Niomré1858 : Resistance armée de Tafsir Mactar Binta Lo face aux troupes coloniales de Faidherbe

par | Juin 14, 2025 | A la Une, Culture | 0 commentaires

Le 6 et 7 mars 1858, le village de Niomré dans le Ndiambour fut le théâtre d’une résistance farouche contre l’expédition punitive du gouverneur Faidherbe. Un combat héroïque mené par Tafsir Mactar Binta Lo, dont le sort reste encore aujourd’hui inconnu. L’heure est venue de réhabiliter cette figure majeure de la résistance sénégalaise.

Après sa défaite le 25 février 1855 face aux troupes françaises de Louis Faidherbe, la Linguère Ndaté Yalla Mbodj, dernière souveraine du Walo, s’était réfugiée avec son fils Sidya dans les villages du Ndiambour, notamment à Koki, Niomré et Mbirama. Une présence qui ne tarda pas à inquiéter l’administration coloniale, exaspérée par les raids répétés dirigés depuis cette région par Youga Fally Aram Bakar Dieng.

En décembre 1857, le lieutenant Alioune Sall est envoyé à Niomré avec une vingtaine de spahis pour exiger l’extradition de la Linguère et le retour de son fils auprès de son père, Béthio Sakoura. Mais Tafsir Mactar Binta Lo, suppléant du chef Ndiouga Anta Dické Lo, rejette la demande : pour lui, le droit d’asile et les principes religieux ne sauraient être violés, surtout lorsqu’il s’agit de protéger des parents. L’expédition échappe de peu à une attaque des populations locales.

Humilié, le gouverneur Faidherbe décide de mener une vaste opération punitive. À la tête d’une colonne de 3 200 hommes et 400 cavaliers, il entre dans le Ndiambour dès mars 1858. Les villages de Keur Seyni Diop, Ntogeul et Ouadane sont incendiés, mais c’est à Mbirama que se produit le premier affrontement majeur, le 6 mars. Vingt guerriers du Ndiambour y tombent, dont le fils de Ndiouga Anta Dické.

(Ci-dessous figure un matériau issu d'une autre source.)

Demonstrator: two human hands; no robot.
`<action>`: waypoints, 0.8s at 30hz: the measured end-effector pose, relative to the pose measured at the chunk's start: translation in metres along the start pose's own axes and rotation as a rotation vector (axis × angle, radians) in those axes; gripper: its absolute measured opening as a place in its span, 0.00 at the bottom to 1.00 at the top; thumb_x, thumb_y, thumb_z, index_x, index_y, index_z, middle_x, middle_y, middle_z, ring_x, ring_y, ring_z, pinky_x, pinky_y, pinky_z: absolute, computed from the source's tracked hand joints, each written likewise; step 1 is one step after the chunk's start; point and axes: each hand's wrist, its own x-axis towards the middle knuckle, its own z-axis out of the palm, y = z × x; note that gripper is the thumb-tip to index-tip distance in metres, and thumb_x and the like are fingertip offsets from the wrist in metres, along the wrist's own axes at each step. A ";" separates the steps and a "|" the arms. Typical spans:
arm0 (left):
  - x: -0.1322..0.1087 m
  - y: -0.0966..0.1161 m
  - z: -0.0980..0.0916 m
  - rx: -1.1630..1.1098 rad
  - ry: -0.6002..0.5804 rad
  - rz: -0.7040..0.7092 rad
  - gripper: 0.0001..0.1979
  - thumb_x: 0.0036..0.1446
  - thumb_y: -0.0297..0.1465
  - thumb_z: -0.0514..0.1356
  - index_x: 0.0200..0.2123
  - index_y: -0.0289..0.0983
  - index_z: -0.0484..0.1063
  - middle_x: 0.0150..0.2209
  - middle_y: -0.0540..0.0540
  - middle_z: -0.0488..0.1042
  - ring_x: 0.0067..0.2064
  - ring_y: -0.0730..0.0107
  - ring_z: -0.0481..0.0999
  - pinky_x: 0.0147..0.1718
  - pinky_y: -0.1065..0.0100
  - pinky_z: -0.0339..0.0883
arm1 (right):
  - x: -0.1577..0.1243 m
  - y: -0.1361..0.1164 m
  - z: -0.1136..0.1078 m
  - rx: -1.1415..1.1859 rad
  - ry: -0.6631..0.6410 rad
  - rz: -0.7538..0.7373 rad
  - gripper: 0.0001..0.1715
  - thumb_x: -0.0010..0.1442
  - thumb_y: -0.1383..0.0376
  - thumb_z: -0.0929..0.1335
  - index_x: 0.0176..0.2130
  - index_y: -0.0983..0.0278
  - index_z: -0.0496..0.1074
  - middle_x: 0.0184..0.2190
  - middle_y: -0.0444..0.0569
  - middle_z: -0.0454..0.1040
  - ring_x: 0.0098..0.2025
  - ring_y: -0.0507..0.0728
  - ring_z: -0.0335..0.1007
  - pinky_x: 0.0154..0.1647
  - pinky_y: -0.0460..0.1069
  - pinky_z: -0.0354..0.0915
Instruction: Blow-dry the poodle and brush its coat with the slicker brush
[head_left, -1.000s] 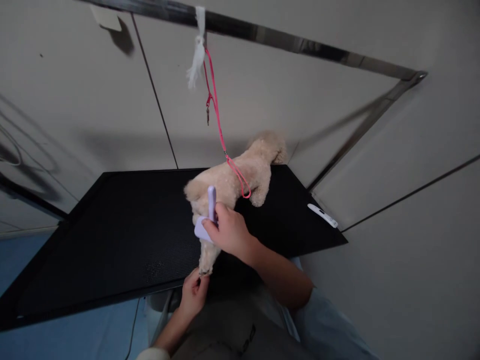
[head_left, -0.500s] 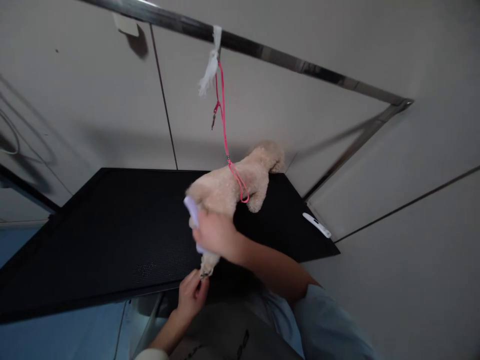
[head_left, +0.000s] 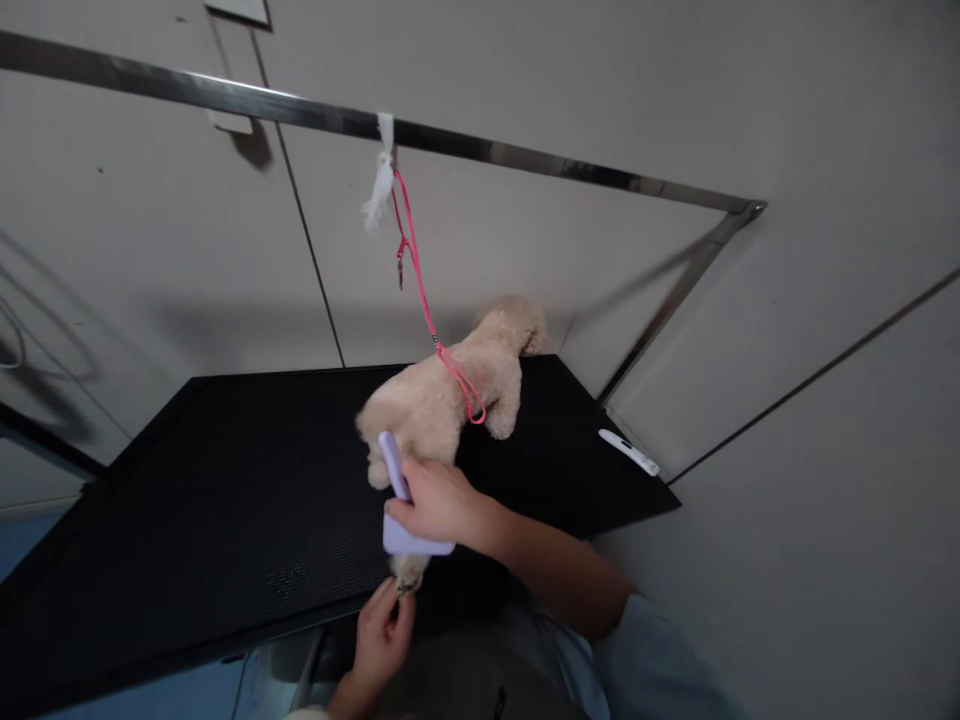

Le 7 mars, malgré une résistance acharnée menée par Tafsir Mactar Binta Lo, le village de Niomré est pris, pillé et entièrement brûlé. Des dizaines de combattants y perdent la vie, et le jeune Sidya est capturé. Dans ses mémoires, Faidherbe reconnaît lui-même l’importance stratégique et humaine de Niomré : « Ce village de 5 000 âmes était le plus beau et le plus considérable du pays. »

Tafsir Mactar Binta Lo, arrêté, disparaît à jamais dans les geôles coloniales. Aucune source officielle de l’administration française ne révélera ce qu’il est advenu de ce résistant, figure marquante de l’opposition à la domination coloniale.

Pourtant, les traces de cette bataille subsistent. Une rue baptisée « Niomré » dans le quartier du Plateau à Dakar en est une preuve amère, rappelant la victoire coloniale plutôt que la bravoure des résistants sénégalais. Le moment est venu de rebaptiser cette rue au nom de Tafsir Mactar Binta Lo, en hommage à son sacrifice et à son engagement indéfectible pour l’honneur et la dignité de son peuple.

Au-delà de ce geste symbolique, l’État sénégalais doit interpeller les autorités françaises pour faire la lumière sur le sort de ce héros disparu, afin que l’Histoire puisse lui rendre justice.

Enfin, les descendants de Tafsir Mactar Binta Lo à Darou Khoudoss et Gouye Mbind — notamment par l’intermédiaire de sa fille Sokhna Aminata Lo Khary, mère de Serigne Mouhamadou Moustapha Mbacké et de Serigne Amadou Lamine Bara Mbacké — sont appelés à organiser des journées de prière à Niomré. En communion avec la famille de la Linguère Ndaté Yalla Mbodj, ces journées seraient un acte de mémoire collective, de foi, et de patriotisme.